06: Facial Animation and Rendering [Q&A Session]

  • Full Access Full Access
  • Onsite Student Access Onsite Student Access
  • Virtual Full Access Virtual Full Access

Date/Time: 06 – 17 December 2021
All presentations are available in the virtual platform on-demand.

FreeStyleGAN: Free-view Editable Portrait Rendering with the Camera Manifold

Abstract: Current Generative Adversarial Networks (GANs) produce photorealistic renderings of portrait images. Embedding real images into the latent space of such models enables high-level image editing. While recent methods provide considerable semantic control over the (re-)generated images, they can only generate a limited set of viewpoints and cannot explicitly control the camera. Such 3D camera control is required for 3D virtual and mixed reality applications. In our solution, we use a few images of a face to perform 3D reconstruction, and we introduce the notion of the GAN camera manifold, the key element allowing us to precisely define the range of images that the GAN can reproduce in a stable manner. We train a small face-specific neural implicit representation network to map a captured face to this manifold and complement it with a warping scheme to obtain free-viewpoint novel-view synthesis. We show how our approach - due to its precise camera control - enables the integration of a pre-trained StyleGAN into standard 3D rendering pipelines, allowing e.g., stereo rendering or consistent insertion of faces in synthetic 3D environments. Our solution proposes the first truly free-viewpoint rendering of realistic faces at interactive rates, using only a small number of casual photos as input, while simultaneously allowing semantic editing capabilities, such as facial expression or lighting changes.

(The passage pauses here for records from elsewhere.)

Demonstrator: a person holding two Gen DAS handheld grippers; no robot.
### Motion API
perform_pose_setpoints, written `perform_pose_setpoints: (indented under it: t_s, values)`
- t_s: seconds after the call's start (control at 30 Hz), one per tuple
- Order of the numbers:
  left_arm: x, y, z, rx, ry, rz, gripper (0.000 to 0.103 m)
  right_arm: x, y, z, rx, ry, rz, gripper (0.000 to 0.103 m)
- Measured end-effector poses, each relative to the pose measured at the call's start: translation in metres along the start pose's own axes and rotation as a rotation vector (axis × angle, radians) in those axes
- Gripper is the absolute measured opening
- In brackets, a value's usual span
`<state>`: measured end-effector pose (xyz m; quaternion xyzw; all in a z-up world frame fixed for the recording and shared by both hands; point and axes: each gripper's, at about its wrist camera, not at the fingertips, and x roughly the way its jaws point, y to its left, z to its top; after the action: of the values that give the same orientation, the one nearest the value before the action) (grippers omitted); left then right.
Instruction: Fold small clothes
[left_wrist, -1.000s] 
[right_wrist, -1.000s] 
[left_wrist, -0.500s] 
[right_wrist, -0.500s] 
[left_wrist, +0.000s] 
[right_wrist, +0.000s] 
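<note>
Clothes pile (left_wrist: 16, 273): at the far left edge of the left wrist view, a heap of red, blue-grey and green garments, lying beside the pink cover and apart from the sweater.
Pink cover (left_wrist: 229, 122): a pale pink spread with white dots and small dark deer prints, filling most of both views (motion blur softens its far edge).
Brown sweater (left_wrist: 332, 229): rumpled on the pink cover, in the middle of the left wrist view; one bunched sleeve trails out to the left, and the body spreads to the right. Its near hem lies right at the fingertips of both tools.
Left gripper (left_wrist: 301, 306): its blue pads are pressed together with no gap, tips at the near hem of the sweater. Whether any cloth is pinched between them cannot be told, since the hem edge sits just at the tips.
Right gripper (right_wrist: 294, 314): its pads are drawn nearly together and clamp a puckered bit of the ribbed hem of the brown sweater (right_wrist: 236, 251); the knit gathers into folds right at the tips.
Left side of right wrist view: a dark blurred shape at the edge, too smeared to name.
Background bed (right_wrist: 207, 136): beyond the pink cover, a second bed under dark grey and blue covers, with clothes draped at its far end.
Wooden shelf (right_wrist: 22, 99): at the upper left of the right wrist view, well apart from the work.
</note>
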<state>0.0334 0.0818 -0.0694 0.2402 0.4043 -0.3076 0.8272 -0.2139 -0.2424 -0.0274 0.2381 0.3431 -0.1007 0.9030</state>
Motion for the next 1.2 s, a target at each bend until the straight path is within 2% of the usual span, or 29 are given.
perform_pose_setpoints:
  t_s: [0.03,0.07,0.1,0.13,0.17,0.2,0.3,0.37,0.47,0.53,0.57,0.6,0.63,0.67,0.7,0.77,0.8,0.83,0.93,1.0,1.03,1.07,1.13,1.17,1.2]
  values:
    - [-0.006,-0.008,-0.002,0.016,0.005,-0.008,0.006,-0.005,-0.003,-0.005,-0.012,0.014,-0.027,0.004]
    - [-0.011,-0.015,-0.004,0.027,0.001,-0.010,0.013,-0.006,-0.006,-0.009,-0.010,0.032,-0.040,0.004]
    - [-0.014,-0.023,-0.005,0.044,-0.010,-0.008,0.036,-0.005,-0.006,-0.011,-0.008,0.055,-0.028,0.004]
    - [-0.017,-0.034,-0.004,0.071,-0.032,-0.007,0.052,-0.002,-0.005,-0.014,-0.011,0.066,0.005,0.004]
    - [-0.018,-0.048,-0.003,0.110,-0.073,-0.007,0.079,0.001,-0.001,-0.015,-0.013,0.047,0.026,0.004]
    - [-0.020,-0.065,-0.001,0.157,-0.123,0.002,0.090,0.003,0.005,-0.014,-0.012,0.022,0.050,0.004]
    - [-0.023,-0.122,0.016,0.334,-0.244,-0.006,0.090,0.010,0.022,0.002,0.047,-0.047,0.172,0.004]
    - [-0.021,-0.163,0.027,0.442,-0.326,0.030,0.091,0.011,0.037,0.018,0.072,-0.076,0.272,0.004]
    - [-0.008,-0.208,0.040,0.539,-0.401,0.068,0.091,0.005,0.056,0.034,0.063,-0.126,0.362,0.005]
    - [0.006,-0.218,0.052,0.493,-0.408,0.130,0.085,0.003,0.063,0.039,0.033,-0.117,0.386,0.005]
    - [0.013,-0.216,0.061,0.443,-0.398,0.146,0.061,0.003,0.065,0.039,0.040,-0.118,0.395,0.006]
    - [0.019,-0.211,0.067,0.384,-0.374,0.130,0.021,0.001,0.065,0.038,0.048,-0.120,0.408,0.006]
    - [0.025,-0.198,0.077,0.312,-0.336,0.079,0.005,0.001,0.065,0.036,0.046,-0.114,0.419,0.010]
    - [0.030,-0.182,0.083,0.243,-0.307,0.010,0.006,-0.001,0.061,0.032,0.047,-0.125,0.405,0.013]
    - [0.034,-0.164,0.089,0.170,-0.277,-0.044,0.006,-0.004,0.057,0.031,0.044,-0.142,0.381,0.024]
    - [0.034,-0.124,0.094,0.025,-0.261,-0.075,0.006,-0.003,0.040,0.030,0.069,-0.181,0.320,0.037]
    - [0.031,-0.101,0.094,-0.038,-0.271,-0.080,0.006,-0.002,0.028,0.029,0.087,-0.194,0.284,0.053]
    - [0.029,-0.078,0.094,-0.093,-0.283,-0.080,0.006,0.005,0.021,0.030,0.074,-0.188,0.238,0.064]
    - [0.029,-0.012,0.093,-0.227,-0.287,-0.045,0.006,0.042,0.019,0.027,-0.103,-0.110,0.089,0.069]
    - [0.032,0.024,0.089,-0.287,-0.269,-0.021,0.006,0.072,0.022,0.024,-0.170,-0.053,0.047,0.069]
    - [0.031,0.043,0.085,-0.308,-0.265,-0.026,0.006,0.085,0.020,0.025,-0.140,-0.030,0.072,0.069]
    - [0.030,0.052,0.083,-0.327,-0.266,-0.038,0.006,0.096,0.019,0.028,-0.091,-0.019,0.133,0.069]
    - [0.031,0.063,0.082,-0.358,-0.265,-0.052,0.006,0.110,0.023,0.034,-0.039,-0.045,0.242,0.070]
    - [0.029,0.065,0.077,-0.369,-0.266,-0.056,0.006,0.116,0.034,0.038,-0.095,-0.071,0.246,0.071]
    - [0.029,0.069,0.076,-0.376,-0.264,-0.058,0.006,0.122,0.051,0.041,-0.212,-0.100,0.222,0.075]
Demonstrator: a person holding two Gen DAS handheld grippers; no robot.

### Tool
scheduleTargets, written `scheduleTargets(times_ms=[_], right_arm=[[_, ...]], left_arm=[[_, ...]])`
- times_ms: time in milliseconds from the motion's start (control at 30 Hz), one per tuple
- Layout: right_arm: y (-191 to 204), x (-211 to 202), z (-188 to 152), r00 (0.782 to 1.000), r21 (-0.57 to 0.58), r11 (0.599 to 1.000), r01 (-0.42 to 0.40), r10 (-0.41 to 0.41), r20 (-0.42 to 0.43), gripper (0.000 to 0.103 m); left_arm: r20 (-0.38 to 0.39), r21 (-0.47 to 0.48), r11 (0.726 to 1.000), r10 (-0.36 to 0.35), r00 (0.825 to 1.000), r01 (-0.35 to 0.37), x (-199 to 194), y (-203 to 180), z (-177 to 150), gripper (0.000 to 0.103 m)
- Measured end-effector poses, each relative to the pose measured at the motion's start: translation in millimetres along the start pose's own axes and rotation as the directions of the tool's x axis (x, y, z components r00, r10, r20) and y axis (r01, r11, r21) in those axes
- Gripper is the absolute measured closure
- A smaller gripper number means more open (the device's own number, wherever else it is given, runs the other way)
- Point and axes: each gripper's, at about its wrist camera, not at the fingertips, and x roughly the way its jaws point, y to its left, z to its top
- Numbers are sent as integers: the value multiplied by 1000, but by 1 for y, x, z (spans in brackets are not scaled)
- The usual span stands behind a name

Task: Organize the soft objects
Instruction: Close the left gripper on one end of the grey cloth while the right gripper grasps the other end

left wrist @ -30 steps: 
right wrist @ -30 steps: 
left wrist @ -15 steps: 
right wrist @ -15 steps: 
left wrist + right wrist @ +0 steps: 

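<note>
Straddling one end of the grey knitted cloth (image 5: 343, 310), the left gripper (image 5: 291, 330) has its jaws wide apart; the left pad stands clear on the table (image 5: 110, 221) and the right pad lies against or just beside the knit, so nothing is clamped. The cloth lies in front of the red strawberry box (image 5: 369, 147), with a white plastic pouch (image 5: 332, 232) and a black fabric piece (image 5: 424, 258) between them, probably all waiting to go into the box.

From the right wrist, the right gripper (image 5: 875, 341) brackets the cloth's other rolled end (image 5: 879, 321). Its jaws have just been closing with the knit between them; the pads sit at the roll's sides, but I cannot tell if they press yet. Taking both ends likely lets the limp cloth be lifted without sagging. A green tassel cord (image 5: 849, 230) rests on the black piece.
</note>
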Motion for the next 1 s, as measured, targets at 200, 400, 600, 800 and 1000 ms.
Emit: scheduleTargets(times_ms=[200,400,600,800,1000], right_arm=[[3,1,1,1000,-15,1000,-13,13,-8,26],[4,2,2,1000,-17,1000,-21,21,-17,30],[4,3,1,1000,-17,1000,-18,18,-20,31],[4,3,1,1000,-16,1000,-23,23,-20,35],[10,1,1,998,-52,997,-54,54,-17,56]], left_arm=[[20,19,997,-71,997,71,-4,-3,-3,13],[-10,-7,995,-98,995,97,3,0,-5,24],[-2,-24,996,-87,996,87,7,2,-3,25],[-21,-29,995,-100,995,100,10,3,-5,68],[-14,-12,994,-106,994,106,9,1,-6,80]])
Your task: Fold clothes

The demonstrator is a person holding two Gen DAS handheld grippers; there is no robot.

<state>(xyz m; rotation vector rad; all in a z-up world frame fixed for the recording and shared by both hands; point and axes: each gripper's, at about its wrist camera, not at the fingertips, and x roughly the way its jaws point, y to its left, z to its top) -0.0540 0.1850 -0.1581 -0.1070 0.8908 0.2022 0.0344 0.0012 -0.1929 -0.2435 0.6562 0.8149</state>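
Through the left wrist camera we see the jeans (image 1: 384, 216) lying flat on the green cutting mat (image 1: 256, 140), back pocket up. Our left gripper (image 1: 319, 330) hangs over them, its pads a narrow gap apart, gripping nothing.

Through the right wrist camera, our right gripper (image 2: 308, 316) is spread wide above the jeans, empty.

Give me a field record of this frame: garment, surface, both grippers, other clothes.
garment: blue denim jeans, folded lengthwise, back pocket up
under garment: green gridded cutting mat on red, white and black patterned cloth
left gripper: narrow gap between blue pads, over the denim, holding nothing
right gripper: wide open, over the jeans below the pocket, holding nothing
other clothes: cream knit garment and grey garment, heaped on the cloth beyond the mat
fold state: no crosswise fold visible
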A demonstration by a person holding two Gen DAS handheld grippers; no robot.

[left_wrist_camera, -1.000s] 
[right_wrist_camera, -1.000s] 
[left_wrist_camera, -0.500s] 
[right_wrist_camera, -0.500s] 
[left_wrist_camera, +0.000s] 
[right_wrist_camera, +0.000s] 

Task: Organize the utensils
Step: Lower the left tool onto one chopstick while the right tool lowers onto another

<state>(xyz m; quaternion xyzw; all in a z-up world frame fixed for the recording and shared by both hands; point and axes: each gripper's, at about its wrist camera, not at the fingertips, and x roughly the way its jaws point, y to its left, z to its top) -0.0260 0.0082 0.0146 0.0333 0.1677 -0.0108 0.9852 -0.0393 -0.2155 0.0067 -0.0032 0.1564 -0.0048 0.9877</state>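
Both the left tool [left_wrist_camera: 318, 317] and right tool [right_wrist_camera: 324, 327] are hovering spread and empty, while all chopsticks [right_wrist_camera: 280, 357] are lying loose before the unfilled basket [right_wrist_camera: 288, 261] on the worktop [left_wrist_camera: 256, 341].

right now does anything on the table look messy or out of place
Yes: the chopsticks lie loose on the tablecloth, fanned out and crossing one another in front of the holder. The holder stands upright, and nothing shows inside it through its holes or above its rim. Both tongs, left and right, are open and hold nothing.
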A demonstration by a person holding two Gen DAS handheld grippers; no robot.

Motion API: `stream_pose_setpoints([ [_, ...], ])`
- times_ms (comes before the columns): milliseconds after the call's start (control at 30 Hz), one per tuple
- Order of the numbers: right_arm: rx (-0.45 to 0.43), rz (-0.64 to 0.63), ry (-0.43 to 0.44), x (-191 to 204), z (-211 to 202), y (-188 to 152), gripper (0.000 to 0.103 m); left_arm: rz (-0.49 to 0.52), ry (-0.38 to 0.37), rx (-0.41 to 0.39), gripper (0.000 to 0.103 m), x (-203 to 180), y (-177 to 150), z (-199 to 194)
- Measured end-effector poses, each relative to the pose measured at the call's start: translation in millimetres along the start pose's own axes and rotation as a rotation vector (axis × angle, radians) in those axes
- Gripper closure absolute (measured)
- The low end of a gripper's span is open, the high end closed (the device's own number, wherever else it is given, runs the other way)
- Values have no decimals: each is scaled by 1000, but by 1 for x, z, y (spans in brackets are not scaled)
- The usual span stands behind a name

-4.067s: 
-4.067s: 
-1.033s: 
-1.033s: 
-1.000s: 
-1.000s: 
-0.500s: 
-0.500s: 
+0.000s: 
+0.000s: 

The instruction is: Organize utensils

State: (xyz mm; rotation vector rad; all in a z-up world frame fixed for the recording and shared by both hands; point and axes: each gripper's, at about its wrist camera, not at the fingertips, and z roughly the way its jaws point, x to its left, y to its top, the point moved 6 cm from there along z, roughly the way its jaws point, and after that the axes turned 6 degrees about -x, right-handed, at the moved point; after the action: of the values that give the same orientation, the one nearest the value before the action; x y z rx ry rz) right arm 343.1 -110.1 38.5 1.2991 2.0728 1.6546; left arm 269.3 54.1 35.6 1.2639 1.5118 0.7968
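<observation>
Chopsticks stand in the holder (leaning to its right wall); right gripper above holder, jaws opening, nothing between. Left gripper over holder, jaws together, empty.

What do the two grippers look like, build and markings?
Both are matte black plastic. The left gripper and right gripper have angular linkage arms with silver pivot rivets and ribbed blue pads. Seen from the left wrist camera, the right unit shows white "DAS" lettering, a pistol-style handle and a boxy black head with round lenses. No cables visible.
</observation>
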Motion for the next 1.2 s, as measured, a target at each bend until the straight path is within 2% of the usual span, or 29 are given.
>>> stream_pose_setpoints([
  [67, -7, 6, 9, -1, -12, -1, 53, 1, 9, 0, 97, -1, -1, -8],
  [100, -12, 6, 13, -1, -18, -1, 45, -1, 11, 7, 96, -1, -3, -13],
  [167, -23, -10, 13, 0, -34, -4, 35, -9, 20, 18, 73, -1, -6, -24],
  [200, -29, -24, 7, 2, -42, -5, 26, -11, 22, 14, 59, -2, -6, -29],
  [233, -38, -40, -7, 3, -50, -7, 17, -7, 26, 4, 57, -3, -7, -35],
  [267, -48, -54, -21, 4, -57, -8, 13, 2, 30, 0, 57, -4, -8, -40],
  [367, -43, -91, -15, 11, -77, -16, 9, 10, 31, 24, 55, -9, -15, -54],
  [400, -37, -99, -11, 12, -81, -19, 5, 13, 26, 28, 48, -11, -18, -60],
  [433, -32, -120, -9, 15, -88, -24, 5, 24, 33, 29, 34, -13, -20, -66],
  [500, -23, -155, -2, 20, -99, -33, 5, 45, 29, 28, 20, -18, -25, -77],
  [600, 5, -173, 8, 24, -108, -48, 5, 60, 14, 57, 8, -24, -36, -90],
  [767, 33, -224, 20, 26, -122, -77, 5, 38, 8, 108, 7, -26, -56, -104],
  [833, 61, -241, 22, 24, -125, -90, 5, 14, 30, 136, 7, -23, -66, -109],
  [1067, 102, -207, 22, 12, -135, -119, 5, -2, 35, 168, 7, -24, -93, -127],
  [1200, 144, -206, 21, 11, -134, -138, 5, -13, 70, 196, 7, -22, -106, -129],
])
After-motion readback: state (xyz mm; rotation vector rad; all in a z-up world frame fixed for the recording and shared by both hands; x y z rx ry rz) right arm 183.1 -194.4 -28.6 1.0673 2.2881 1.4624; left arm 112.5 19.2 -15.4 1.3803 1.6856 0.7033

Thomas Leimkuehler, INRIA, Université Côte d'Azur, France
George Drettakis, INRIA, Unversité Côte d'Azur, France

Live Speech Portraits: Real-Time Photorealistic Talking-Head Animation

Abstract: To the best of our knowledge, we first present a live system that generates personalized photorealistic talking-head animation only driven by audio signals at over 30 fps. Our system contains three stages. The first stage is a deep neural network that extracts deep audio features along with a manifold projection to project the features to the target person's speech space. In the second stage, we learn facial dynamics and motions from the projected audio features. The predicted motions include head poses and upper body motions, where the former is generated by an autoregressive probabilistic model which models the head pose distribution of the target person. Upper body motions are deduced from the head poses. In the final stage, we generate conditional feature maps from previous predictions and send them with a candidate image set to an image-to-image translation network to synthesize photorealistic renderings. Our method generalizes well to wild audio and successfully synthesizes high-fidelity personalized facial details, e.g., wrinkles, teeth. Our method also allows explicit control of head poses. Extensive qualitative and quantitative evaluations, along with user studies, demonstrate the superiority of our method over state-of-the-art techniques.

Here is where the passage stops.